Biarritz Amérique Latine: El Comité fait son festival…cubain
Assis à cheval sur le tabouret main droite tendue sur le clavier du piano de concert, main gauche accrochée à celui du piano électrique Rolando Luna, dans cette position acrobatique singulière n’en fixe pas moins intensément le duo percussions/batterie qui roule goulûment par dessus des temps ternaires. Le pianiste cubain affiche alors sur son visage ce drôle de sourire qui semble laisser sortir de sa bouche des mots privés du moindre son, façon film muet. Comme si ce dernier, tellement expressif dans son jeu de piano, voulait garder secret un chant intérieur venu chatouiller ses lèvres.
El Comité: Irving Acao (ts, ss), Carlos Sarduy (tp,bu), Rolando Luna (p), Gaston Joya (b), Yaroldy Abreu (perc), Rodney Barreto (dm); invitée: Yilian Canizares (vln)
Festival Biarritz Amérique Latine, Gare du Midi, Biarrtzz (64200), 29 septembre
El Comité rassemble de jeunes musiciens cubains éparpillés entre leur île natale et des terres européennes suite à des concerts et tournées successives (au sein des orchestres de Chucho Valdes ou Omara Portuondo notamment) Aussi ne doit-on pas s’étonner de trouver imprimée dans leur musique l’empreinte du « son », cette marque de fabrique, véritable vertu cardinale de la musique afro-cubaine, offerte dans une version réactualisée. Gran vïa, composition de Harold Lopez Nussa, -autre pianiste, l’un des fondateurs du groupe mais absent sur cette tournée- synthétise d’entrée un équilibre savant entre une galerie de timbres de cuivres éclatants et le ressort tendu des percussions. Dans cet orchestre, l’apport, individuel autant que collectif passe pourtant par l’injection permanente de bonnes doses d’ un « esprit jazz » via nombre de moments forts d’improvisation ou de soli toujours percutants. Tel se manifeste le langage propre à ces musiciens, ancré dans ces deux domaines de par leurs acquis respectifs. Autre illustration d’un tel tropisme: la Gitana. Le tempo s’y ralentit. La basse du compositeur du thème (Gaston Joya) dicte sa conduite, s’épanouit sur un gros son, bien rond. Pas d’esbrouffe. Aucune virtuosité gratuite: le climat oscille au naturel entre tendance tropicale, chaleur prégnante et vent d’appaisement.
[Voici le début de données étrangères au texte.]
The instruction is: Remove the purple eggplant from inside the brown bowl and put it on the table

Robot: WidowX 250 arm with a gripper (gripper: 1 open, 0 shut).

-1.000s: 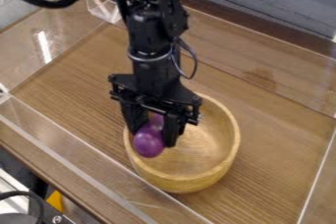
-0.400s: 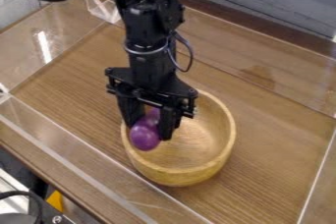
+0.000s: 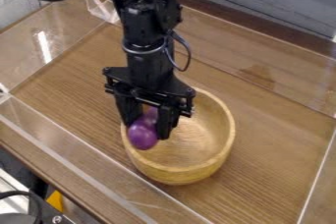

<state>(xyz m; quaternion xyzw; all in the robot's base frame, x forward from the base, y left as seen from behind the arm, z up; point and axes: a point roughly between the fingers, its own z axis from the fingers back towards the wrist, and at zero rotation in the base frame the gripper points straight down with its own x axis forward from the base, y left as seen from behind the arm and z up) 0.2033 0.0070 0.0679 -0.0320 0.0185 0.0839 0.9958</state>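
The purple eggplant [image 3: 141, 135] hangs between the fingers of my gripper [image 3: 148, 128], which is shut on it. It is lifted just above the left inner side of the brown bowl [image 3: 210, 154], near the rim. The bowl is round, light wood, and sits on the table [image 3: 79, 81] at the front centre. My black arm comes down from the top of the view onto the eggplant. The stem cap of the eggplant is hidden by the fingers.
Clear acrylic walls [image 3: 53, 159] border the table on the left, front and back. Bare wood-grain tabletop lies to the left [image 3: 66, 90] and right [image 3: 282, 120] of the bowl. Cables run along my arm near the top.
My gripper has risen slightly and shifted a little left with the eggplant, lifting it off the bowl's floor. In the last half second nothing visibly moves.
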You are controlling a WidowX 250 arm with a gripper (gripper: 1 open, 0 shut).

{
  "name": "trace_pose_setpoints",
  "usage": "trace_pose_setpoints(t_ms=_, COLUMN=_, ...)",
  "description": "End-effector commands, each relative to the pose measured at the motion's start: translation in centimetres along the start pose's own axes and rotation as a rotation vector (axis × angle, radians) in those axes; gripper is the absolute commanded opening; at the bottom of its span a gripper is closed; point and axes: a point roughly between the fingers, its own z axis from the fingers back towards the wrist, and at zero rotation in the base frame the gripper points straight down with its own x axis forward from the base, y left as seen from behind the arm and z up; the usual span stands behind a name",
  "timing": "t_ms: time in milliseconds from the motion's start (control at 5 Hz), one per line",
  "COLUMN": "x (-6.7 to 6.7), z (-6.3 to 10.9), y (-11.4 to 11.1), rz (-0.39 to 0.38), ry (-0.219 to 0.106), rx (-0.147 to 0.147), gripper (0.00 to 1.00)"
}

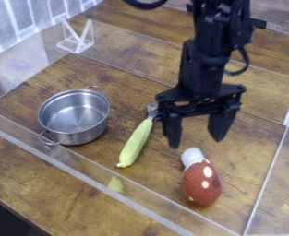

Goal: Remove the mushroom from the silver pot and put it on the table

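Note:
The mushroom (201, 181), red-brown cap with a whitish stem, lies on its side on the wood-plank table (239, 124) near the front right. Just above and behind it hangs my black gripper (198, 129), open, with nothing between its fingers (169, 132). The silver pot (74, 116) stands at the left of the table, and nothing shows inside it but bare steel.
A yellow-green corn-like piece (138, 139) lies between the pot and the gripper. Clear acrylic walls (172, 217) border the tabletop, and a small clear bracket (75, 37) stands at the back left.

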Motion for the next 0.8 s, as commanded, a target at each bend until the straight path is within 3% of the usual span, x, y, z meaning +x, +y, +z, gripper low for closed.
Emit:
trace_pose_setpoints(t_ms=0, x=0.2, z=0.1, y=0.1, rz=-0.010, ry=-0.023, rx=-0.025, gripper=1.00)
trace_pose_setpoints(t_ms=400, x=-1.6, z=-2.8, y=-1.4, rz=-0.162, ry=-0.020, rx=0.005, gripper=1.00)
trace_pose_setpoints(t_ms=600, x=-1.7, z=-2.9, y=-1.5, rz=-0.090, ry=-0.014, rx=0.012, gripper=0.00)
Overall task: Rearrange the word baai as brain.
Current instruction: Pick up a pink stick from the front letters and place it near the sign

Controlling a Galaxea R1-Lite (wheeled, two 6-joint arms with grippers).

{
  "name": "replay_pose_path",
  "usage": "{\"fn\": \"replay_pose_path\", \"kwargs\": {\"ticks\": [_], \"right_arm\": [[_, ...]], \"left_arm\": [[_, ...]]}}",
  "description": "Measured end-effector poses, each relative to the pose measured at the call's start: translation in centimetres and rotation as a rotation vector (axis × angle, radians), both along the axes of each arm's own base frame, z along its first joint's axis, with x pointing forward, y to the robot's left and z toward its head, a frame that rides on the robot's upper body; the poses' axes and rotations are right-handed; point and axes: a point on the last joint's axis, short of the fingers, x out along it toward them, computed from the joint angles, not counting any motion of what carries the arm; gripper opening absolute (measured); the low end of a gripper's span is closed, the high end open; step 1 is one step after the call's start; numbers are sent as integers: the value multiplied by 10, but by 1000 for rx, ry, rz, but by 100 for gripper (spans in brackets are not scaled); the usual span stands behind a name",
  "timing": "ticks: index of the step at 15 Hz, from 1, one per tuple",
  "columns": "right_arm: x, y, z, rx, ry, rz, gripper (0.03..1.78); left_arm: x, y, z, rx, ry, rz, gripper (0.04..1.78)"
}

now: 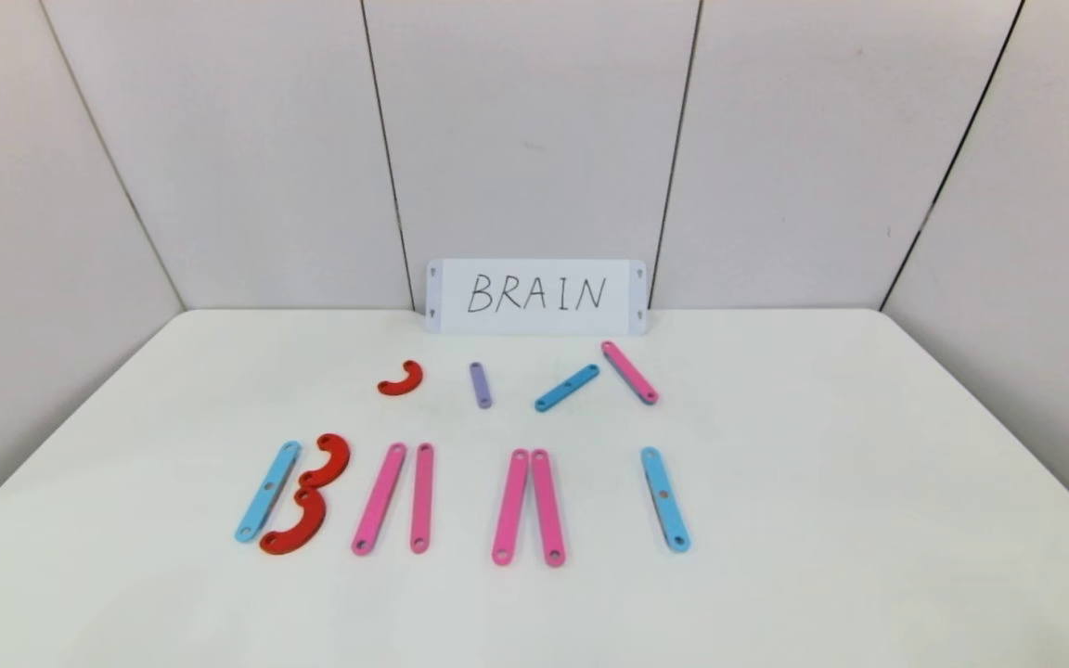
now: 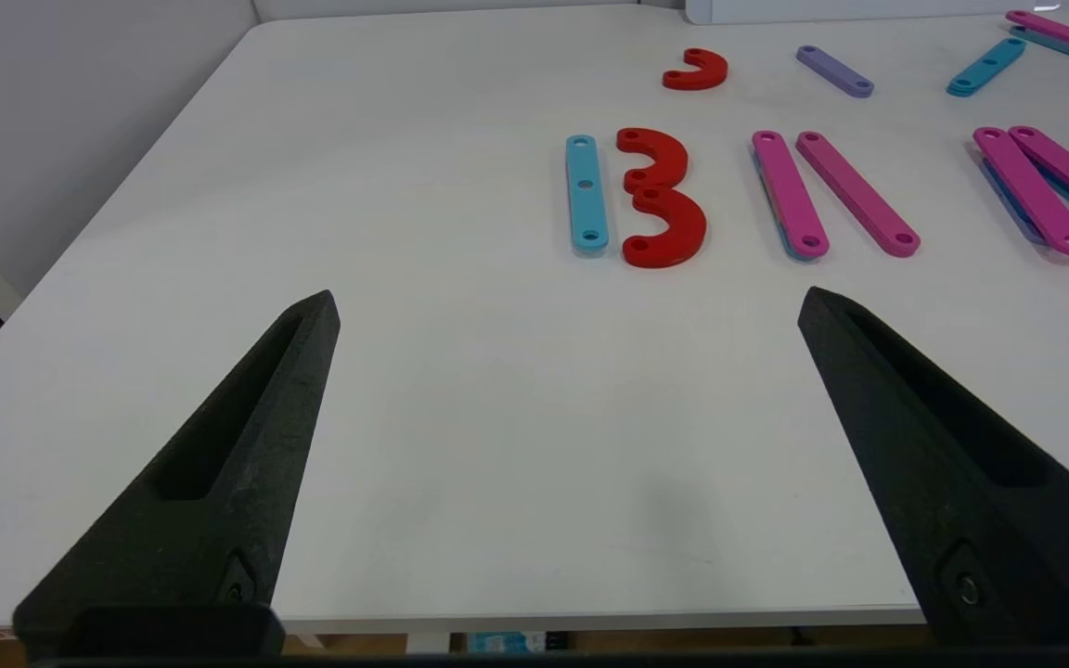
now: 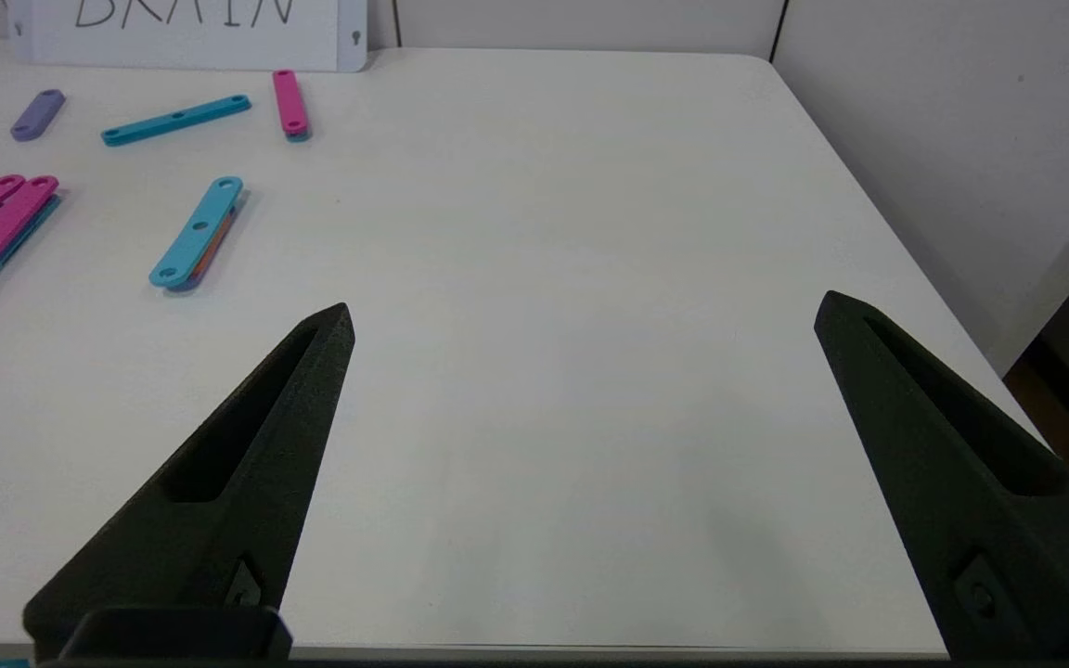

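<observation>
The left hand (image 2: 569, 301), fingers spread wide, hovers near the blue-and-red B (image 2: 637, 197).

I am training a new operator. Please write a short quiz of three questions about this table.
1. True or false: the left claw holds a strip.
2. How many red curves lie on the table?
3. The purple strip lies: A) behind the front row, near the card; B) inside the front row.

Key: 1 false, it is open and empty; 2 three; 3 A.
</observation>
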Motion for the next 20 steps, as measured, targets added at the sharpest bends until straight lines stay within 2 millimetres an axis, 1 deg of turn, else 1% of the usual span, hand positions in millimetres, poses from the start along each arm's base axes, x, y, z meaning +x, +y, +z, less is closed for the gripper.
{"fn": "replay_pose_path", "kwargs": {"ticks": [19, 20], "right_arm": [[0, 0, 0, -3, 2, -2, 174], [-1, 0, 3, -5, -2, -3, 174]], "left_arm": [[0, 0, 0, 0, 6, 0, 174], [0, 0, 0, 2, 8, 0, 174]]}}
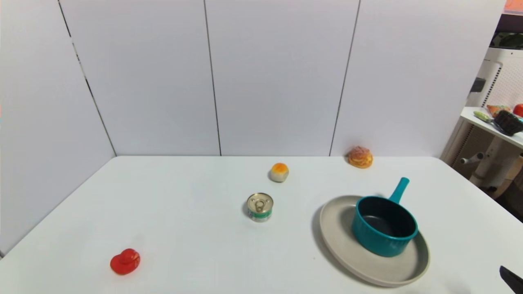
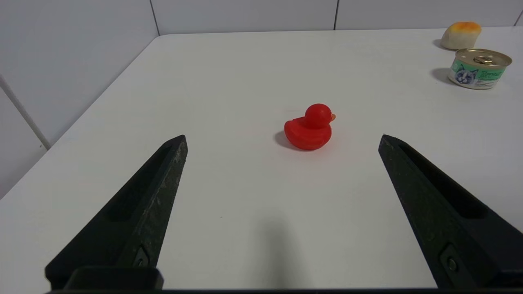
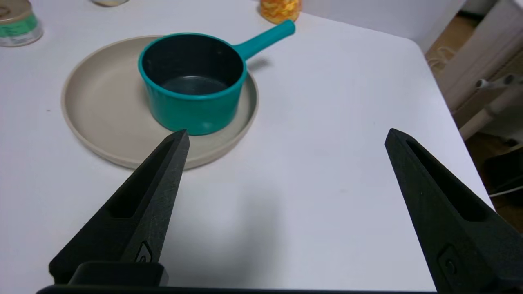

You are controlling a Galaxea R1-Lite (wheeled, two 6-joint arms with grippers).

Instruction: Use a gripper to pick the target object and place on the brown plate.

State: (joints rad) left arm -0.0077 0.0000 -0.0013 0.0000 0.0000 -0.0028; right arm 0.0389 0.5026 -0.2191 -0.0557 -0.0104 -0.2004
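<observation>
The teal saucepan (image 1: 384, 226) stands upright on the beige-tan plate (image 1: 339, 241) at the table's right front, its handle pointing to the far right. Both also show in the right wrist view, the saucepan (image 3: 196, 81) on the plate (image 3: 102, 110). My right gripper (image 3: 286, 139) is open and empty, low over bare table near the front right edge, apart from the plate; only a black tip of it (image 1: 510, 278) shows in the head view. My left gripper (image 2: 282, 141) is open and empty near the table's front left, a red duck (image 2: 309, 128) ahead of it.
A silver tin can (image 1: 260, 207) stands mid-table, left of the plate. A cream-orange bun (image 1: 279, 172) and a puff pastry (image 1: 360, 157) lie near the back wall. The red duck (image 1: 125, 261) sits front left. The table's right edge (image 3: 445, 110) is close to my right gripper.
</observation>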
De quoi donner á Rolando Luna la possibliité d’un petit récital teinté d’un brio certain d’une main droite notamment très volubile (Pour ce musicien aujourd’hui installé á Toulouse, l’écoute d’un double album enregistré en solo témoigne de l’étendue de son registre pianistique, Rolando Luna, Faces, 2 CD Esprit du Piano )
Que dire des solistes ? Carlos Sarduy, déjá remarqué à l’instar de son compère bassiste au sein des diferentes formations de Chucho Valdes enchaîne des prestations lui aussi en opposition de phases, tensions vives vers les aigues (trompette) ou tendance au moelleux (bugle) Irving Acao, sans conteste le plus connu dans l’hexagone car vivant á Paris depuis plusieurs années, tire á l’occasion (Nada más) de son soprano une sonorité pleine, douce, appaisée. De fait l’exposition des thèmes, les contre-chants, les relances des deux cuivres réunis agissent en marqueur, délivrent une griffe au Comité.
Et question prestations solos, celui du percussionniste ( Yaroldy Abreu lui aussi enfant prodigue de Chucho) se vit comme un feu d’artifice, ajoutant un bonus au spectacle lorsque le batteur le rejoint pour d’éclatantes explosions rythmiques. La musique de ces cinq cubains de nouvelle génération très souple dans sa plastique, se coule, se cabre, se transforme au grès des climats ainsi dégagés.
Dans un tel contexte polymorphe l’intervention fort brève de Yilian Canizares, en invitée spéciale malheureusement desservie par le faible volume accordé á la sonorisation de son violon, ne présentait ce soir là qu’un intérêt tout relatif. Excepté peut-être dans l’envoi final, celui rythmiquement prononcé de renforcer le tapis de percussions pour une libération des candidats danseurs et danseuses, « descarga » attendue et vécue contenue…entre les rangées de fauteuils imitation velours.